DATA UNDER STUDY:
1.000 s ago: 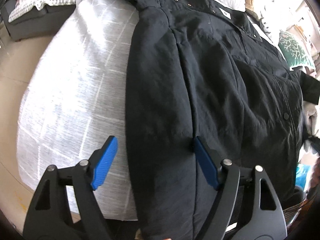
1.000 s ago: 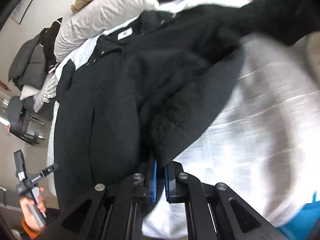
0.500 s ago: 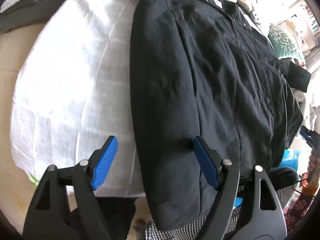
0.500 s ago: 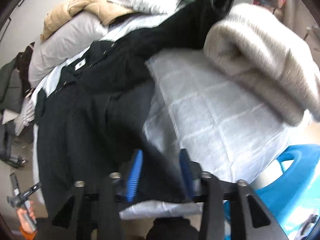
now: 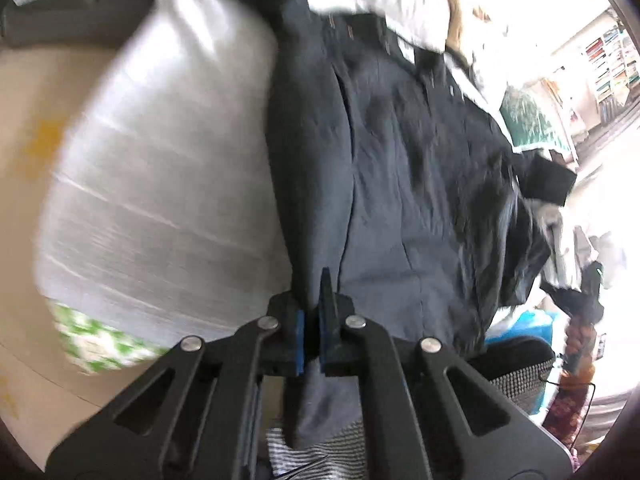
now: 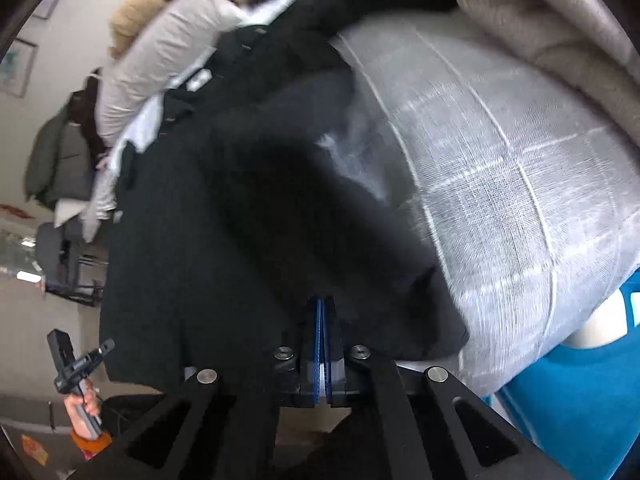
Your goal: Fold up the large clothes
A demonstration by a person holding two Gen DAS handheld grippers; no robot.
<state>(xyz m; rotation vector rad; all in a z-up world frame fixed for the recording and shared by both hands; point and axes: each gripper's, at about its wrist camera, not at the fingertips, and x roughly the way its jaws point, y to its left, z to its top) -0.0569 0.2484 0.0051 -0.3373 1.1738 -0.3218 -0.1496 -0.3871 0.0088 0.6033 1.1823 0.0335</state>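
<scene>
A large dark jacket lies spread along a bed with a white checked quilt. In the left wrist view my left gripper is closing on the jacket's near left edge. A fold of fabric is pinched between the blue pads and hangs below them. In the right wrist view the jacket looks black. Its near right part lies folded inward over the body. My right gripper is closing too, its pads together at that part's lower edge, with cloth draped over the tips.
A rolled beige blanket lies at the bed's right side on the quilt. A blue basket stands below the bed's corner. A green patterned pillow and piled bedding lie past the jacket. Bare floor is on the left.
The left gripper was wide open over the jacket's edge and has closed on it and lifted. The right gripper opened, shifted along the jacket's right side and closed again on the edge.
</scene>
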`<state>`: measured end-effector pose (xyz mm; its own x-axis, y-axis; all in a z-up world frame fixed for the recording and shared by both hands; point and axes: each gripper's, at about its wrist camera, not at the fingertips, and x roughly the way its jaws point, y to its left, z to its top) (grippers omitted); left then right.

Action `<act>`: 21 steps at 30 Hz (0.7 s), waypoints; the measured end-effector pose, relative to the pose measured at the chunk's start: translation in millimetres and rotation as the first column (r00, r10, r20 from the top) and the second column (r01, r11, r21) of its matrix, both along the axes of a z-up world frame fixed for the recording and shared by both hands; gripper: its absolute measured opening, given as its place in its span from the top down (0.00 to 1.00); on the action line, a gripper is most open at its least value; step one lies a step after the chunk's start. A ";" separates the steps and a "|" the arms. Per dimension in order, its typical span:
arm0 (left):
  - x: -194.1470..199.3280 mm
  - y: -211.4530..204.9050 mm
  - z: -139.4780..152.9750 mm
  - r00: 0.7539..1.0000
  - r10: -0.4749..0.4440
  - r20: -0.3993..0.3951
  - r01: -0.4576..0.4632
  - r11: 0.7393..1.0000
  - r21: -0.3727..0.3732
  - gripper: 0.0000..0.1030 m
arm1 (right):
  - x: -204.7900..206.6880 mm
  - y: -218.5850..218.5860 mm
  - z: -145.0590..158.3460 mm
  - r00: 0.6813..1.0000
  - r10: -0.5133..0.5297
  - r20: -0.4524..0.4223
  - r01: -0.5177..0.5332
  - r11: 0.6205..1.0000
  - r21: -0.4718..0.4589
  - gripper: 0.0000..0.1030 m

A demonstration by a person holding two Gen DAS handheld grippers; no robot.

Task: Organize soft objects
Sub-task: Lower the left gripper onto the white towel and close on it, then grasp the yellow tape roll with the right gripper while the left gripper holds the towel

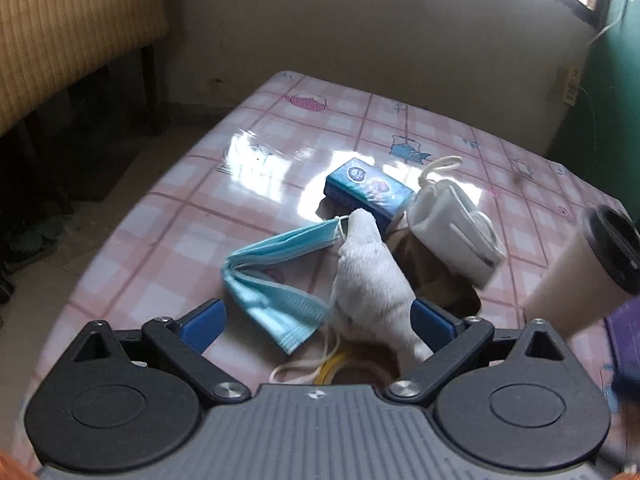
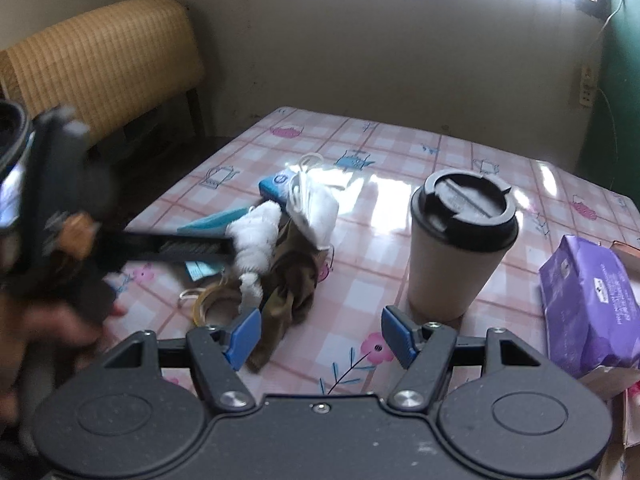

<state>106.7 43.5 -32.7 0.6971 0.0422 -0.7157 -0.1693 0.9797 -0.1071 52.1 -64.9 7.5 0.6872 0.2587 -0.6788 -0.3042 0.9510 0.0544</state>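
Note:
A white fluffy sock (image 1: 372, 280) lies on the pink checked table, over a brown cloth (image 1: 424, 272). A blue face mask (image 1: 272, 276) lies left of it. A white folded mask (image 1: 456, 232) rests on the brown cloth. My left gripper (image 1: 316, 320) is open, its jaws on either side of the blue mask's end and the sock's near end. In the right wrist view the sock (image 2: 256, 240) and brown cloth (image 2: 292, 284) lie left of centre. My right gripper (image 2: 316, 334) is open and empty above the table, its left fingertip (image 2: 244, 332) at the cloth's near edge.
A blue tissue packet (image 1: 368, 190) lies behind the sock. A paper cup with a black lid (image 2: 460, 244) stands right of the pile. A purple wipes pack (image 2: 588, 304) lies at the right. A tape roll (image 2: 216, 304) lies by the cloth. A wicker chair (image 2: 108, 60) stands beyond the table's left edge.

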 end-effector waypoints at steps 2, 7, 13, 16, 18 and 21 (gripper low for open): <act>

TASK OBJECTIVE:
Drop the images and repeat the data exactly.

EXERCISE SOLUTION:
1.000 s ago: 
1.000 s ago: 
0.500 s ago: 
0.500 s ago: 
now: 
now: 
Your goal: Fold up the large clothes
A demonstration by a person holding two Gen DAS handheld grippers; no robot.
<state>(xyz m; rotation vector rad; all in a z-up world frame fixed for the recording and shared by both hands; point and axes: each gripper's, at about its wrist camera, not at the fingertips, and x roughly the way its jaws point, y to its left, z to its top) -0.0569 0.2484 0.0051 -0.3373 1.1738 -0.3218 -0.1496 -0.3871 0.0088 0.6033 1.1823 0.0335</state>
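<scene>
A large dark jacket lies spread along a bed with a white checked quilt. In the left wrist view my left gripper is closing on the jacket's near left edge. A fold of fabric is pinched between the blue pads and hangs below them. In the right wrist view the jacket looks black. Its near right part lies folded inward over the body. My right gripper is closing too, its pads together at that part's lower edge, with cloth draped over the tips.
A rolled beige blanket lies at the bed's right side on the quilt. A blue basket stands below the bed's corner. A green patterned pillow and piled bedding lie past the jacket. Bare floor is on the left.
The left gripper was wide open over the jacket's edge and has closed on it and lifted. The right gripper opened, shifted along the jacket's right side and closed again on the edge.
</scene>
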`<state>`: measured end-effector pose (xyz mm; its own x-axis, y-axis; all in a z-up world frame fixed for the recording and shared by both hands; point and axes: each gripper's, at about its wrist camera, not at the fingertips, and x roughly the way its jaws point, y to its left, z to its top) (grippers omitted); left then right.

Action `<act>`: 21 steps at 30 Hz (0.7 s), waypoints; the measured end-effector pose, relative to the pose measured at the chunk's start: translation in millimetres and rotation as the first column (r00, r10, r20 from the top) and the second column (r01, r11, r21) of its matrix, both along the axes of a z-up world frame fixed for the recording and shared by both hands; gripper: its absolute measured opening, given as its place in its span from the top down (0.00 to 1.00); on the action line, a gripper is most open at its least value; step one lies a step after the chunk's start. A ";" separates the steps and a "|" the arms. Per dimension in order, its typical span:
arm0 (left):
  - x: -194.1470..199.3280 mm
  - y: -211.4530..204.9050 mm
  - z: -139.4780..152.9750 mm
  - r00: 0.7539..1.0000
  - r10: -0.4749..0.4440
  - r20: -0.3993..0.3951
  - r01: -0.4576..0.4632
  - r11: 0.7393..1.0000
  - r21: -0.3727..0.3732
  - gripper: 0.0000..0.1030 m
arm1 (right):
  - x: -204.7900..206.6880 mm
  - y: -218.5850..218.5860 mm
  - z: -145.0590..158.3460 mm
  - r00: 0.6813..1.0000
  - r10: -0.5133..0.5297
  - r20: -0.4524..0.4223
  - r01: -0.5177..0.5332
  - r11: 0.6205..1.0000
  - r21: -0.4718..0.4589
  - gripper: 0.0000..0.1030 m

A demonstration by a person holding two Gen DAS handheld grippers; no robot.

Task: Organize soft objects
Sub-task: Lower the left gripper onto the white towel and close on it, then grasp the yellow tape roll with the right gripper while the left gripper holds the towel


<state>106.7 43.5 -32.7 0.6971 0.0422 -0.7157 -0.1693 0.9797 -0.1071 52.1 -64.9 7.5 0.6872 0.2587 -0.6788 -0.3042 0.9510 0.0544</state>
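Note:
A white fluffy sock (image 1: 372, 280) lies on the pink checked table, over a brown cloth (image 1: 424, 272). A blue face mask (image 1: 272, 276) lies left of it. A white folded mask (image 1: 456, 232) rests on the brown cloth. My left gripper (image 1: 316, 320) is open, its jaws on either side of the blue mask's end and the sock's near end. In the right wrist view the sock (image 2: 256, 240) and brown cloth (image 2: 292, 284) lie left of centre. My right gripper (image 2: 316, 334) is open and empty above the table, its left fingertip (image 2: 244, 332) at the cloth's near edge.
A blue tissue packet (image 1: 368, 190) lies behind the sock. A paper cup with a black lid (image 2: 460, 244) stands right of the pile. A purple wipes pack (image 2: 588, 304) lies at the right. A tape roll (image 2: 216, 304) lies by the cloth. A wicker chair (image 2: 108, 60) stands beyond the table's left edge.
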
 end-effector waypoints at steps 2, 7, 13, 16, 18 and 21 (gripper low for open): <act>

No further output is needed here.